__TASK REQUIREMENTS__: Scan the material below and copy every line holding the word "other".
*** Opening DATA SEGMENT ***
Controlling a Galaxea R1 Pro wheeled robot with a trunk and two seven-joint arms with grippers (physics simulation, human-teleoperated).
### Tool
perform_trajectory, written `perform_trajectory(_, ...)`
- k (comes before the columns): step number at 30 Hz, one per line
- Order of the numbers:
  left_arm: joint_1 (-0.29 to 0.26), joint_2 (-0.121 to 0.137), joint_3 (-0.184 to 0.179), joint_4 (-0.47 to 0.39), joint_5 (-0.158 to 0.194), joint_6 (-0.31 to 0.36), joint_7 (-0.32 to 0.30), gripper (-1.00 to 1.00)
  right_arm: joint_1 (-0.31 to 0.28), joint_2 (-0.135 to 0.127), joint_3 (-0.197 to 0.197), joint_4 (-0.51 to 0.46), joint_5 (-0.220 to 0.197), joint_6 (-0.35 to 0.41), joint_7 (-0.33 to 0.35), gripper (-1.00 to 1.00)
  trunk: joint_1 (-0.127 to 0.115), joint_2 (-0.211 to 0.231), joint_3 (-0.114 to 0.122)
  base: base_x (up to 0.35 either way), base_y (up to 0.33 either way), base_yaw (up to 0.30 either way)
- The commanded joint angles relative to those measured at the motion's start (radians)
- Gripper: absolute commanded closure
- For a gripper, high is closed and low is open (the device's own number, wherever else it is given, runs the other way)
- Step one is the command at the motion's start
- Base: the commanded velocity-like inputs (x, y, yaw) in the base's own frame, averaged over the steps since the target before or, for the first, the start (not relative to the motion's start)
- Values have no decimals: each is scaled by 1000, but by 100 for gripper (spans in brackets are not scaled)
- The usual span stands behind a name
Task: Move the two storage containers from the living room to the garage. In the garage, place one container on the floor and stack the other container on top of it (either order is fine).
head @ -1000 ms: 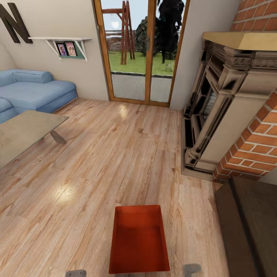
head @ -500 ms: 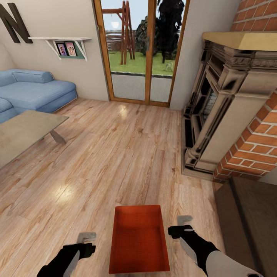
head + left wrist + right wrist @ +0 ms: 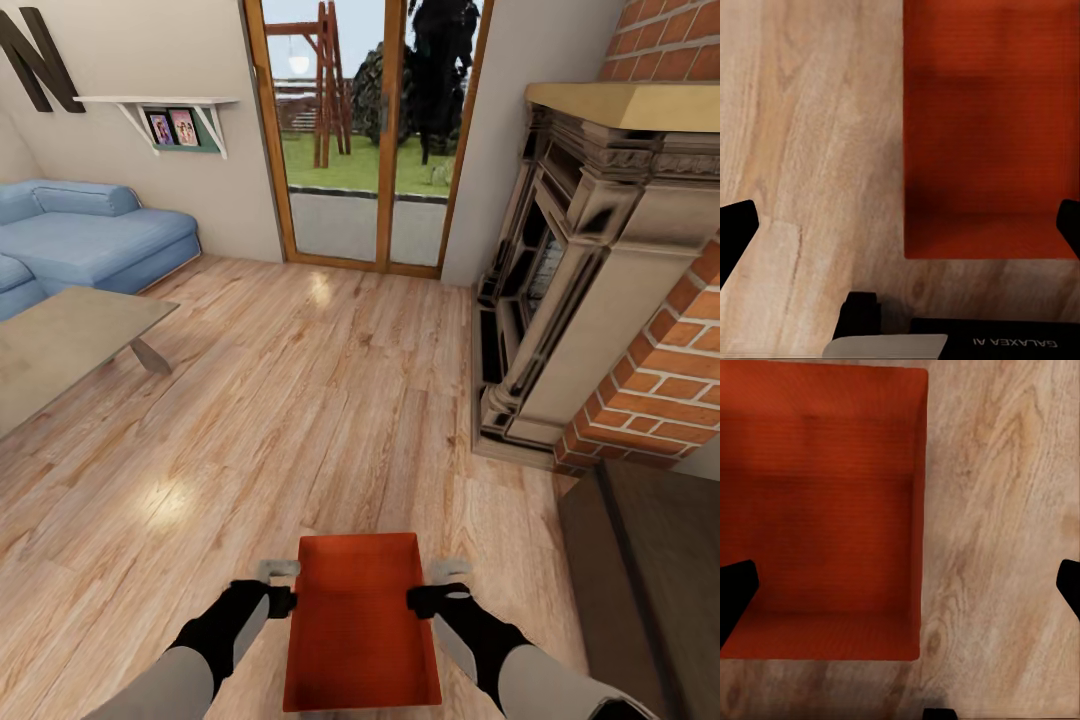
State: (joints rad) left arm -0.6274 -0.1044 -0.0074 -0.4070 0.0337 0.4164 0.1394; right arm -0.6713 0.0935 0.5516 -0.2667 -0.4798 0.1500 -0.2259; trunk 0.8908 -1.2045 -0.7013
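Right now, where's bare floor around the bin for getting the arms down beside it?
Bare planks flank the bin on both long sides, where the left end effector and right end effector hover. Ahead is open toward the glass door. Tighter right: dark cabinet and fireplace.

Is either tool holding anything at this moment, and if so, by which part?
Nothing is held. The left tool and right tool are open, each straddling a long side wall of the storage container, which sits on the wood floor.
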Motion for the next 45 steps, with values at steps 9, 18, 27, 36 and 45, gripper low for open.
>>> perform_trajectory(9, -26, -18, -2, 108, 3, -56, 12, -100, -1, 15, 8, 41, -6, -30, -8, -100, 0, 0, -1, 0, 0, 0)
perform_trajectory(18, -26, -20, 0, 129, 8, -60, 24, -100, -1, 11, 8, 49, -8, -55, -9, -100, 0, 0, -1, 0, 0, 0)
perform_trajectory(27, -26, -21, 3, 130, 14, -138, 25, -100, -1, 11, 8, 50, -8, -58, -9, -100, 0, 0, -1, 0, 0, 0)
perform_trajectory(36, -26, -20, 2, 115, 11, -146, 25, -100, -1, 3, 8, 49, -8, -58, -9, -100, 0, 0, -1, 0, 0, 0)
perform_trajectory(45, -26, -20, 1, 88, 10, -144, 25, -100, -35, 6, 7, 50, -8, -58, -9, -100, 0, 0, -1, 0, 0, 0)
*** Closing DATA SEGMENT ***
__SOLUTION FOR THIS PROBLEM__:
- For a gripper, high is closed and low is open (the device's own number, wherever else it is given, runs the other way)
Task: Move the two storage containers from the living room to the garage. In the garage, place one container on the floor and stack the other container on top of it (either order is fine).

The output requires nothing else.